Pietz took this as a sign.
"He was becoming human and felt badly," she said.
Still, Loughner remained delusional, insisting he killed Giffords. Even after he was shown security video from the Safeway store of the attack, he said it was a fake.
"He believed Ms. Giffords was deceased and that he'd killed her," Pietz told the judge. "He said, 'There's no way anyone could have survived that shot to the head.'"
Months of therapy followed. Loughner, who'd been kept completely separate from all other inmates at the psychiatric hospital, was allowed in an outdoor recreation program. He was still segregated, but doctors believe his minimal interaction with others helped his mental state.
Late in the summer of 2011, Loughner was put in a group of four, where members are allowed to discuss any life issues. Loughner told the others about his crime.
In November 2011, Loughner added recreational therapy, including art and games, again with a small group. They also learned about court, the role of a judge and jury, and how a defense strategy works. Doctors say these activities helped bring him to mental competency.

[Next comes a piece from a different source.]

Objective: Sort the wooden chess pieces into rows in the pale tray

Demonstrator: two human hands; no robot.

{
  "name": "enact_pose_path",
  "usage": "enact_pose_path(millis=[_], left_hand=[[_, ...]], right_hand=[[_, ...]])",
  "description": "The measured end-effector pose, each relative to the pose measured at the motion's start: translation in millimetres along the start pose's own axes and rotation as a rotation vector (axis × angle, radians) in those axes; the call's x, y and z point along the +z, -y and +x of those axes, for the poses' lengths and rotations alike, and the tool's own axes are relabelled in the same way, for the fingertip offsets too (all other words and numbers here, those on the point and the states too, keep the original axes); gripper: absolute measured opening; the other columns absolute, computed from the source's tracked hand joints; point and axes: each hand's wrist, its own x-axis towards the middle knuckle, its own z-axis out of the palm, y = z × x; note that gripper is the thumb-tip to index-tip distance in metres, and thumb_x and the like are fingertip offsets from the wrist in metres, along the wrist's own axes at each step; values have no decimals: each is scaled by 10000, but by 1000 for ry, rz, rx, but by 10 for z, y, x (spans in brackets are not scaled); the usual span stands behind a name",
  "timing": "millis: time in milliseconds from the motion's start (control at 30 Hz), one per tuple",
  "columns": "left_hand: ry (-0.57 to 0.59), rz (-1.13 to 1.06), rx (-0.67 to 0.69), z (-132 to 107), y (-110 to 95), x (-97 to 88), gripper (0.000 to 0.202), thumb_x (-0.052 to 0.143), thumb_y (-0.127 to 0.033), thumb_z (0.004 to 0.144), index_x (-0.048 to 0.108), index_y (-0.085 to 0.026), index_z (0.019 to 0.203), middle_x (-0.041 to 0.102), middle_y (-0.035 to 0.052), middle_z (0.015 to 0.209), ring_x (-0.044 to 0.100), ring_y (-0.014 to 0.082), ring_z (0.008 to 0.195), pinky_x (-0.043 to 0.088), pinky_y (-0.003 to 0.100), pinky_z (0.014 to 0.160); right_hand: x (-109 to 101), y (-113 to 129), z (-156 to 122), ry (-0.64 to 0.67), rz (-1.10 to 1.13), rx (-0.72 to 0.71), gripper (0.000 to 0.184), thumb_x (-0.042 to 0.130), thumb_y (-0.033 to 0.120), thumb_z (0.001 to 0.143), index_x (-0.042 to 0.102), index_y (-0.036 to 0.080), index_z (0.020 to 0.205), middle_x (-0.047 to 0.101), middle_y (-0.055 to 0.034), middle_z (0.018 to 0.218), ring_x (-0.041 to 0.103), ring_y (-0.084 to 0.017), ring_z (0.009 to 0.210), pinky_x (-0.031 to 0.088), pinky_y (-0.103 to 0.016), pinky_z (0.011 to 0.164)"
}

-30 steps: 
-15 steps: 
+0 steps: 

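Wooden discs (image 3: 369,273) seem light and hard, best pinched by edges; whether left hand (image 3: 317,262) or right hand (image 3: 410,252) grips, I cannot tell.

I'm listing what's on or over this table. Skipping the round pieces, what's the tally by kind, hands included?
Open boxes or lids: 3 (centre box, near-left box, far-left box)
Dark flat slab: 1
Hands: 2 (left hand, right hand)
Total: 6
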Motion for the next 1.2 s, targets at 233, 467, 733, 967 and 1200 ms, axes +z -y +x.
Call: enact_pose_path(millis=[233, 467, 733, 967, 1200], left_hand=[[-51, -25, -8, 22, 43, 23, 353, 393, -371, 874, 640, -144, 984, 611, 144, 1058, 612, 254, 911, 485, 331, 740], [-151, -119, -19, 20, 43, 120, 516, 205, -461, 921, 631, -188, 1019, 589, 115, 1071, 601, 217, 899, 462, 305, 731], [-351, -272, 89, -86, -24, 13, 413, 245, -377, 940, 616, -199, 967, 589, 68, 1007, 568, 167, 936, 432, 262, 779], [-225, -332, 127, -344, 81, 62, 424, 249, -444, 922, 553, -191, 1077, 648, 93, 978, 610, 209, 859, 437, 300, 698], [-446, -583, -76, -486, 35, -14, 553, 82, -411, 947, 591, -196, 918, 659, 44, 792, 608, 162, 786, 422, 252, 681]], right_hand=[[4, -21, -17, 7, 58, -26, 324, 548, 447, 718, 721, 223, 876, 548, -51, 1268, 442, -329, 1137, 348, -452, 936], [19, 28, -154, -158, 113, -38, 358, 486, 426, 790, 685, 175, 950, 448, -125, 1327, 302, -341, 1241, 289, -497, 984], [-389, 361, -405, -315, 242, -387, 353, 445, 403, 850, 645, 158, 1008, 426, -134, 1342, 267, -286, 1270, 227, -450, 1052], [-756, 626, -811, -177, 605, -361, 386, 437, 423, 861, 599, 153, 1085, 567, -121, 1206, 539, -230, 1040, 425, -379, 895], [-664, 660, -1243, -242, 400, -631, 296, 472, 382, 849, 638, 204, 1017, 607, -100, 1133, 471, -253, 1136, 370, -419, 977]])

This spring, Loughner began working in the prison. He makes "towel rolls," which consist of a towel, shirt and underwear, which are given to inmates after they shower. He also stamps return addresses on envelopes.
"He loves his jobs," Pietz said, "and he's disappointed when he doesn't get to work.

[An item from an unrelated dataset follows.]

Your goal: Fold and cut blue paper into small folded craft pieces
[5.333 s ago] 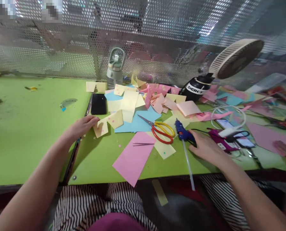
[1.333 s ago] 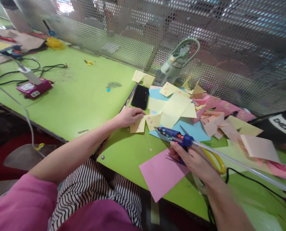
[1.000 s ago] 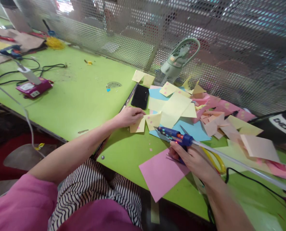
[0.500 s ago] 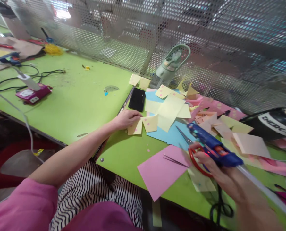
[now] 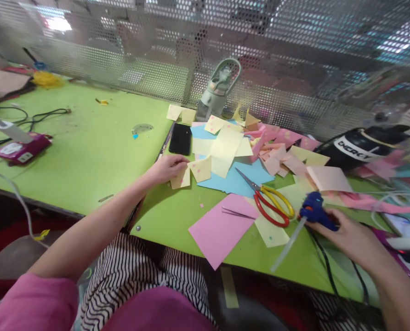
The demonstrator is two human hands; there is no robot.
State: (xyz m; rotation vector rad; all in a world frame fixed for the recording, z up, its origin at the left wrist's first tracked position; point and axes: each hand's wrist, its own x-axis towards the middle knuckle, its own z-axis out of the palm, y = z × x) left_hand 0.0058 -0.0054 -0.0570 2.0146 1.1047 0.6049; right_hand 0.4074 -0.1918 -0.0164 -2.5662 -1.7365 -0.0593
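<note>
My left hand (image 5: 167, 168) is closed at the top edge of a small folded yellow paper (image 5: 181, 179) with pink dots, its fingertips partly hiding the edge. The paper's other flap (image 5: 201, 169) spreads to the right. In my right hand (image 5: 344, 227) is a blue hot glue gun (image 5: 316, 210), with a translucent glue stick (image 5: 289, 243) poking out toward me. Scissors (image 5: 265, 197) with one red and one yellow handle lie just left of the gun. Tweezers (image 5: 238, 213) rest on a pink sheet (image 5: 219, 230) between my hands.
A black phone (image 5: 180, 139) and a green-lidded bottle (image 5: 213, 94) stand behind my left hand. Blue paper (image 5: 232, 179) and pink scraps (image 5: 274, 156) cover the middle. A black bottle (image 5: 360, 147) lies at right. Cords trail below the glue gun; a purple power block (image 5: 22, 148) sits left.
My right hand has moved to the right and turned the glue gun, so its glue stick now points toward me. The scissors now show fully. My left hand stays at the yellow paper.
</note>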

As his mental state improved, Loughner started believing on a more consistent basis that Giffords survived the shooting. While he has shown remorse over the shootings, Loughner is also depressed about them.
"He's disappointed," Pietz said. "It's another failure in his life. He set out to do this and failed. He'll say, 'Jared is a failure.'"

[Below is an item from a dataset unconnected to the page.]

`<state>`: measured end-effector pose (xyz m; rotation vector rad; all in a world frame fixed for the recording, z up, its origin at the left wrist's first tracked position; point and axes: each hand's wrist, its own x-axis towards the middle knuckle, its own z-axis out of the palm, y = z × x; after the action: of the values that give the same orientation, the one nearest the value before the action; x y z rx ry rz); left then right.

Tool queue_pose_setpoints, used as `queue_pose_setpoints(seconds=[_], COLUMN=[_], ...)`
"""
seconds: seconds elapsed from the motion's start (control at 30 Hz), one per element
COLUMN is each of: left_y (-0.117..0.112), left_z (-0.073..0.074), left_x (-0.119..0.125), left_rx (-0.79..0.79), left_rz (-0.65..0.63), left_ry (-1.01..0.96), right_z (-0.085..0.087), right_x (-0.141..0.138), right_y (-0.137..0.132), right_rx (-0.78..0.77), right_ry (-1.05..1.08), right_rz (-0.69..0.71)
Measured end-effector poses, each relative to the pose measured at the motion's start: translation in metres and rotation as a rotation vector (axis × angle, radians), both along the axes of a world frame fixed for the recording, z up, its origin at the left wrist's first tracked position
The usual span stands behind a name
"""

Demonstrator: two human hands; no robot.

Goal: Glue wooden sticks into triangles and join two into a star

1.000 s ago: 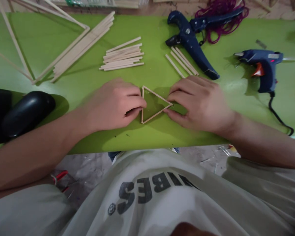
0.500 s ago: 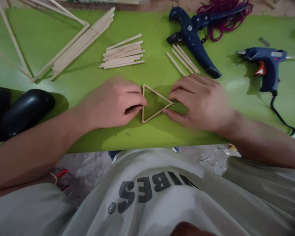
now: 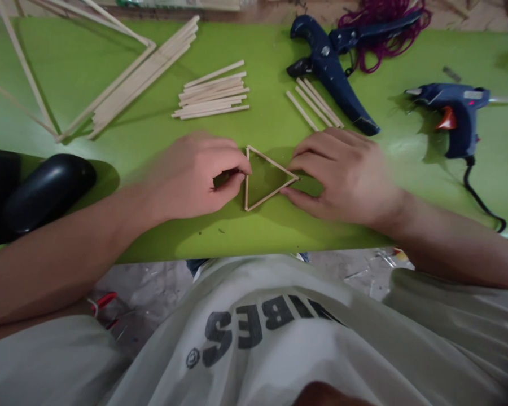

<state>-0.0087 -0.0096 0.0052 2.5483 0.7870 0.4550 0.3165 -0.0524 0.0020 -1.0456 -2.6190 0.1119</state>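
Triangular stick frame (image 3: 272, 194), three pale wooden sticks joined at the corners, lying flat on the green worktop (image 3: 262, 237) near its front edge, between the two hands. One corner points to the right; the side opposite runs front to back. Axis from that side to the corner lies crosswise, roughly along the worktop's front edge. Sides look about equal, so no one length clearly dominates.

Left hand (image 3: 195, 175): thumb and forefinger pinched on the front-to-back side, a gap showing behind the fingertips.

Right hand (image 3: 342, 175): thumb and forefinger closed about the pointed corner, thumb at the nearer stick; other fingers curled.

Loose short sticks (image 3: 313, 107), a few, slanting just beyond the right hand. Heap of short sticks (image 3: 214, 97), lying mostly crosswise, beyond the left hand.

Blue cutter (image 3: 334, 73), handles spread, beside the loose sticks; its far arm over a tangle of purple cord (image 3: 372, 12).

Blue glue gun (image 3: 459, 98), on its side at the right, nozzle pointing left, orange trigger, small red light.

Bundle of long sticks (image 3: 144, 79), diagonal, beside a larger stick frame (image 3: 27, 67). Black rounded object (image 3: 48, 192), at the left, near the forearm.
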Motion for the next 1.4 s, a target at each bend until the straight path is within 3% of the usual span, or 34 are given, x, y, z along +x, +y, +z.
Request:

By April 26, 2012, Pietz reached the conclusion that Loughner was mentally competent to stand trial. She notes: his obsessive behavior has improved, he no longer paces, and he can sit and have a conversation.
In addition, Loughner never speaks of "voices" coming out of the television in his cell, which would be a sign of schizophrenia. He is no longer restrained when he meets with his defense team and has been able to talk about his options in court. He talks more about regret.
"He said, 'I wish I didn't have those thoughts. I hurt people. I hurt my mom and dad. Don't do the crime if you can't do the time,'" Pietz recalled.
Loughner is also reportedly concerned about his behavior in prison.
"He's concerned about doing the right thing and not getting in trouble in the prison system," Pietz said.
Loughner remains on suicide watch.
"He told me one day, 'I'm 23. This is it. This is my life,'" Pietz said. "He understands he'll never get out, and that's depressing to him."
Pietz ranks Loughner as "one of the worst" cases of mental illness she has dealt with.
"He has a chronic mental illness, a severe mental illness," she said and voiced concern as to whether his mental state could remain steady through a lengthy trial.
"There's no guarantee," the doctor told the judge, who agreed Loughner's mental state, at this point, is competent.